Besides that... with Windows 7 using standard user accounts i cannot see any security problem when machine specific restrictions are in place. (e.g. remove NTFS create rights for standard users)
Since years i follow the strategy to use as few restrictions as possible - GPOs only where necessary. without a problem (ok its a university not a kindergarten).
Restrictions via GPOs in many cases do not provide additional security but to help users not to mess up their own desktop.
In my opinion when its perceived as 'i got admin rights' if restrictions fail its more a psycological problem.
I can't say I have tried this. But it sounds like it could help.
The policy is called: Startup Policy Processing Wait Time
Configuring Group Policy Processing - Windows 7 Tutorial
Windows 7 machines fail to apply software installation group policy on startup
Hope it helps.
Cheers.
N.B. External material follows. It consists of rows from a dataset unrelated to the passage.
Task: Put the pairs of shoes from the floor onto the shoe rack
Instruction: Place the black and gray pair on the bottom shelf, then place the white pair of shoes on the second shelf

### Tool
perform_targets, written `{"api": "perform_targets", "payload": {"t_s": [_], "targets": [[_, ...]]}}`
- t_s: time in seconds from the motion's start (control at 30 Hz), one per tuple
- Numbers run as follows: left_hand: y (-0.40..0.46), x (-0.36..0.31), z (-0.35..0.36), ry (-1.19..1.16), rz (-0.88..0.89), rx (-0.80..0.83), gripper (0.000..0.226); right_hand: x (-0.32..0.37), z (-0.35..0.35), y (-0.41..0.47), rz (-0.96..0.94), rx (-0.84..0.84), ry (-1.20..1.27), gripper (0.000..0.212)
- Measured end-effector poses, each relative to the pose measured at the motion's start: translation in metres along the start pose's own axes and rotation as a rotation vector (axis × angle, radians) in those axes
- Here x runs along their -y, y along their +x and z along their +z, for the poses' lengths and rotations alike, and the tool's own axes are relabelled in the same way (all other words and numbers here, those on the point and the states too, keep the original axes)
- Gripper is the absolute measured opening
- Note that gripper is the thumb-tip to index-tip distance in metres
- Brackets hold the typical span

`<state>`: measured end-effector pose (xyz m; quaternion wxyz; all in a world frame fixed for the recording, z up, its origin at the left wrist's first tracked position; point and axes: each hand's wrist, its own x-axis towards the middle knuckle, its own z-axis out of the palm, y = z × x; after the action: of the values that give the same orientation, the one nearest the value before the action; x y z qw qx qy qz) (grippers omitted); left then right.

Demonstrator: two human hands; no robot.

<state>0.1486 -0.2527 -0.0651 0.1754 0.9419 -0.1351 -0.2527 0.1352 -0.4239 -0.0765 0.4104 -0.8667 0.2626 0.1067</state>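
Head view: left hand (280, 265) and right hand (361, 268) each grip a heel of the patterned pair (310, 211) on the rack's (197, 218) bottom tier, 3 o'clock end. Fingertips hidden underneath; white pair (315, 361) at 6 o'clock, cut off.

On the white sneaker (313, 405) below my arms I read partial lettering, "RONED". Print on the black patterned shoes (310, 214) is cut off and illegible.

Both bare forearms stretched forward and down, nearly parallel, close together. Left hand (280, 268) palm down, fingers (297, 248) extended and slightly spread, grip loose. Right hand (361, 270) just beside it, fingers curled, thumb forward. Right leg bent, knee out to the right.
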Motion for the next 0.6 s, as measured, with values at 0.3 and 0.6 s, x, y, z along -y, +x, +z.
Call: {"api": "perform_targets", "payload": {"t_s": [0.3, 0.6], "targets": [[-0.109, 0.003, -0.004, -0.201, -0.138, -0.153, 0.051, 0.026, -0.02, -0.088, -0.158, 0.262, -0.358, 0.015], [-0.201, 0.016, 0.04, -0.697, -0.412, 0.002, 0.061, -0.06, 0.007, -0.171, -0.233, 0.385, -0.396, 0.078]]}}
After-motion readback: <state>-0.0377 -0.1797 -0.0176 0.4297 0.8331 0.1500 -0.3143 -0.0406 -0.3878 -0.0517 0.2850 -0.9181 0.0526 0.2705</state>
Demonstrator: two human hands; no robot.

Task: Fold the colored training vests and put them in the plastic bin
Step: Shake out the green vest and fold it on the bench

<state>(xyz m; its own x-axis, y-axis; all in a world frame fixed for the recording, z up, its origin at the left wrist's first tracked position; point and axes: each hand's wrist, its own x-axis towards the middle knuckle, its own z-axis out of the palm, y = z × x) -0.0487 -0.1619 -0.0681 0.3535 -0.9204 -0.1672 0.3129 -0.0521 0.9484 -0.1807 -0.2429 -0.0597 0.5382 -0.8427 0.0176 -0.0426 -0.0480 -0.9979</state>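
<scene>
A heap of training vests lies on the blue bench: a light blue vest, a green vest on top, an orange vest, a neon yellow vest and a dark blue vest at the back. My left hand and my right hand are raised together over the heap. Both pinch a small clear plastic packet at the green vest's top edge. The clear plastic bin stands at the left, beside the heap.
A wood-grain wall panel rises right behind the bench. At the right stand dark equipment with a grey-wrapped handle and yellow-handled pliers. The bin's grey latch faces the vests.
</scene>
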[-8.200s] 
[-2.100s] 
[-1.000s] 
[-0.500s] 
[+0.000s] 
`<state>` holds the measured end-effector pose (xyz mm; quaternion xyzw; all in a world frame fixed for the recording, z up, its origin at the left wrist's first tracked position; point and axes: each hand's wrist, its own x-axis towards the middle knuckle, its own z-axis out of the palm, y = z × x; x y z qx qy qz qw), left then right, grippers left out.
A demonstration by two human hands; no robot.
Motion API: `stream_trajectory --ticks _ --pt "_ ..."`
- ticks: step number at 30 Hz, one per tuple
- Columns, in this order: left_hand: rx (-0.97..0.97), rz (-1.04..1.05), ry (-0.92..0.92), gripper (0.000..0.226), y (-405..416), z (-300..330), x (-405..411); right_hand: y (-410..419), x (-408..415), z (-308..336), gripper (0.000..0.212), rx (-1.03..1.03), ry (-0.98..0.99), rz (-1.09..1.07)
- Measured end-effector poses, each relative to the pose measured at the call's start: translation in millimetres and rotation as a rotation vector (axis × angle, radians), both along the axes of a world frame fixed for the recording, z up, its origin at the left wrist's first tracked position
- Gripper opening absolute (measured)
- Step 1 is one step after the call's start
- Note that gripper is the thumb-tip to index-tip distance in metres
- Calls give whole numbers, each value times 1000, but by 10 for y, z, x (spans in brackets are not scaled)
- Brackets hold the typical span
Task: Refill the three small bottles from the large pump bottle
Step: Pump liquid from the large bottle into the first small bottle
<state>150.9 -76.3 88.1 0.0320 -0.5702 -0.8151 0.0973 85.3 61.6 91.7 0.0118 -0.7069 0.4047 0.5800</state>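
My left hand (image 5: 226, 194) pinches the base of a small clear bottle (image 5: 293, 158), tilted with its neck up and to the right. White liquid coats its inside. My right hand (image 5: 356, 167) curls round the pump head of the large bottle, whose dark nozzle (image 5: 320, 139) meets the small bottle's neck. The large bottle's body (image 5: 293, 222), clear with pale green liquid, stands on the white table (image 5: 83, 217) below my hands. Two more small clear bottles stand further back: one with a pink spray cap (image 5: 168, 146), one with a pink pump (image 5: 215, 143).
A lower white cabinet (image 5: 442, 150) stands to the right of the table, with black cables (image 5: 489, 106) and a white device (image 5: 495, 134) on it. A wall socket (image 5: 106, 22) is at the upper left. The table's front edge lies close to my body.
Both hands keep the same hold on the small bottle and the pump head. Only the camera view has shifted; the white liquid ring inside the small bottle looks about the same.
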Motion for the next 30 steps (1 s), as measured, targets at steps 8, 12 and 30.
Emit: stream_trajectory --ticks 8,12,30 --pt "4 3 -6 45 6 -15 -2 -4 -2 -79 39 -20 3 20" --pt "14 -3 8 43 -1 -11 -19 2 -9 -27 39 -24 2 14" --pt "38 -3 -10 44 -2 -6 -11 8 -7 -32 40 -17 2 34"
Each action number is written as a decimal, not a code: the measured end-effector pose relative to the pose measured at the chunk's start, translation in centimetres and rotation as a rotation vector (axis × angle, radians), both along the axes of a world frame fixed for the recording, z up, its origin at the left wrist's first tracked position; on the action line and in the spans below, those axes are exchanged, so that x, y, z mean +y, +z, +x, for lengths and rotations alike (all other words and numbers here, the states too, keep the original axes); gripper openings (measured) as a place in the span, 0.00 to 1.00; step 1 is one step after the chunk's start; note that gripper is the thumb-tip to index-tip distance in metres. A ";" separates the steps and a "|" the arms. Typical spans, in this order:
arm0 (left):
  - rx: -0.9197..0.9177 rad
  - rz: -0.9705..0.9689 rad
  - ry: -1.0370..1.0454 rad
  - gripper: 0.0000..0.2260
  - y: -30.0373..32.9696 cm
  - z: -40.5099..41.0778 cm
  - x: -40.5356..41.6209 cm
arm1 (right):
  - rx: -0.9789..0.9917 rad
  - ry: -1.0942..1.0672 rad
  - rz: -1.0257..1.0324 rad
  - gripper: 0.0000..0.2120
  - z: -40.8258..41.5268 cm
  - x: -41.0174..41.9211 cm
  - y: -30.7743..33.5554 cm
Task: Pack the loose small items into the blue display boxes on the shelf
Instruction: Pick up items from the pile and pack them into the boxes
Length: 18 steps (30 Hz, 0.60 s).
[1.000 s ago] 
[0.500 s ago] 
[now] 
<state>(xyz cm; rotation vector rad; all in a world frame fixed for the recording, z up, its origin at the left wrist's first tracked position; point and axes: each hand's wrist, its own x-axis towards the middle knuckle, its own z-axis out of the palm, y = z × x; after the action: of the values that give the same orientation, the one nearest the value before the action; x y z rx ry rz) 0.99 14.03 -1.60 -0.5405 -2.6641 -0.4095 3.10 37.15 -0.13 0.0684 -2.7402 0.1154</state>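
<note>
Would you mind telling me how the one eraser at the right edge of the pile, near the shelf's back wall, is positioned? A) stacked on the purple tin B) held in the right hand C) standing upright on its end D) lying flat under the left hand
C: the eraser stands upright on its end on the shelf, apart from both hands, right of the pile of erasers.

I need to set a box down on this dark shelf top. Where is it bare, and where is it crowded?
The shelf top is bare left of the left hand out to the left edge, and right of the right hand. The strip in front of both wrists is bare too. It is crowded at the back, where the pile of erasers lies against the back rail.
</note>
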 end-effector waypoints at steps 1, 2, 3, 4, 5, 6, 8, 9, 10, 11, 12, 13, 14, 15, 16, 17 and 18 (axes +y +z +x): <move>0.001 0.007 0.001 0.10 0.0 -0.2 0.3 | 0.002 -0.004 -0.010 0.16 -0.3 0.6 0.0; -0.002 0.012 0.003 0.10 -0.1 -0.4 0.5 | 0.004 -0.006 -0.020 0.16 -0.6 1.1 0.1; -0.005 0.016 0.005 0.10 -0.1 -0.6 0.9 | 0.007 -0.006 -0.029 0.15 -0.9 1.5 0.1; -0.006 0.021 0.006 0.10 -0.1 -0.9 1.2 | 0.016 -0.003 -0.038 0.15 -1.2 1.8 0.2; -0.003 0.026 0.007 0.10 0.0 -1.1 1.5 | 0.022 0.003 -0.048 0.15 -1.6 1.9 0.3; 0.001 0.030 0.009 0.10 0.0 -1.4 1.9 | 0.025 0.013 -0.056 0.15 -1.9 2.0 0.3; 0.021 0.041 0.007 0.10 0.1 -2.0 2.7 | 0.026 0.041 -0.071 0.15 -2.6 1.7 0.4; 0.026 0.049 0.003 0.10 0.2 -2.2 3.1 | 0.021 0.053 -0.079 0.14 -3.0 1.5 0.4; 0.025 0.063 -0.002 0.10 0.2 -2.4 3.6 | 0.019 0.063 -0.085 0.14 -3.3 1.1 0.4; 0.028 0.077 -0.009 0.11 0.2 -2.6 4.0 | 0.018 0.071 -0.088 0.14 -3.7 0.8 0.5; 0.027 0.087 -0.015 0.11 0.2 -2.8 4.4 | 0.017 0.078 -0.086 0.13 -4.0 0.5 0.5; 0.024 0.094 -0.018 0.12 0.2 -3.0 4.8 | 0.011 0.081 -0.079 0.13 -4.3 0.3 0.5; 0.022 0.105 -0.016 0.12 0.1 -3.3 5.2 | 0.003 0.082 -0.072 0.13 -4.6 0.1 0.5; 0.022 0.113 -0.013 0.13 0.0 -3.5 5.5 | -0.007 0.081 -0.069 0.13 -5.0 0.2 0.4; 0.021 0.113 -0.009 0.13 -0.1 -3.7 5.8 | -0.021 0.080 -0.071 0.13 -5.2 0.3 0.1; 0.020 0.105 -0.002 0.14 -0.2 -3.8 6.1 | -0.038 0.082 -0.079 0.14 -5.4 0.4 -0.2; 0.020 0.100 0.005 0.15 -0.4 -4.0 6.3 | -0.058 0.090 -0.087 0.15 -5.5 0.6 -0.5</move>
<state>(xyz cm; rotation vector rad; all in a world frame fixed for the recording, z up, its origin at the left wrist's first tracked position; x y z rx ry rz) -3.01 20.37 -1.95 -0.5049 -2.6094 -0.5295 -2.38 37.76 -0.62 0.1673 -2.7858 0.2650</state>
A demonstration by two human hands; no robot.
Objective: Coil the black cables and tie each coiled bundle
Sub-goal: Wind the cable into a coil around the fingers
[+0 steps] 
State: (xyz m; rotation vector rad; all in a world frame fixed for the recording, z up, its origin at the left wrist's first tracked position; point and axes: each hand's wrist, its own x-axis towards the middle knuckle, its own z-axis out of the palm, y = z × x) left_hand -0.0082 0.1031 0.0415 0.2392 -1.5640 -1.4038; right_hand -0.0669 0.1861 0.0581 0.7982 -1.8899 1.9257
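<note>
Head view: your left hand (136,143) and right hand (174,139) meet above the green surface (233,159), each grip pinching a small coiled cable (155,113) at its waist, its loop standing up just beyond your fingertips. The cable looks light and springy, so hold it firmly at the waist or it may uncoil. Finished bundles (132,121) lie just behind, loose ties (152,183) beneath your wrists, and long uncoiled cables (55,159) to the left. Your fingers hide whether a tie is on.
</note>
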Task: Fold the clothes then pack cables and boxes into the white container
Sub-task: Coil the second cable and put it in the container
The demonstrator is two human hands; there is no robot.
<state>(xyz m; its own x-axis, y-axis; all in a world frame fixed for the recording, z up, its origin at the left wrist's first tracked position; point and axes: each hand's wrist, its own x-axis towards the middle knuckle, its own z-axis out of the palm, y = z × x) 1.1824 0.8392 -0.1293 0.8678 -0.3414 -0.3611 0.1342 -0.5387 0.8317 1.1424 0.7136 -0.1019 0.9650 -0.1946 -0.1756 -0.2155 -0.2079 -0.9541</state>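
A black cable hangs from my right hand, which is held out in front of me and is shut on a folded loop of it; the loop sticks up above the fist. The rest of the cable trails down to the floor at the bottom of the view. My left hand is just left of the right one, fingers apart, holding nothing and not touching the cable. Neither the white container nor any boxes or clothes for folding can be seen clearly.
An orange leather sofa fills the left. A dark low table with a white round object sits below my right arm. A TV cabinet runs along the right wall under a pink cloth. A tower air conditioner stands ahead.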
The permissions on the profile hive were set, but I've made some changes and they hadn't propogated to those keys, so I've reset them all so Authenticated Users have Full Control. That may help! There isn't a security problem really - NTFS permissions are tight, UAC is on and the machines generally look after themselves. The main issue is probably perception - the kids think they're bypassing security so they're continuing to do it - pulling the power is eventually going to kill some of the installs.
I've enabled Startup Policy Processing Wait Time to see if that helps too - left it at the default 120 seconds which should frustrate anyone trying to mess!
Thanks for all your help.
lacking permissions on the keys will prevent GPOs from being applied for users.
The GP Client will modify permissions on these keys when loading the profile. That means if you load the profile to make updates to the mandatory profile you must adjust the permissions every time.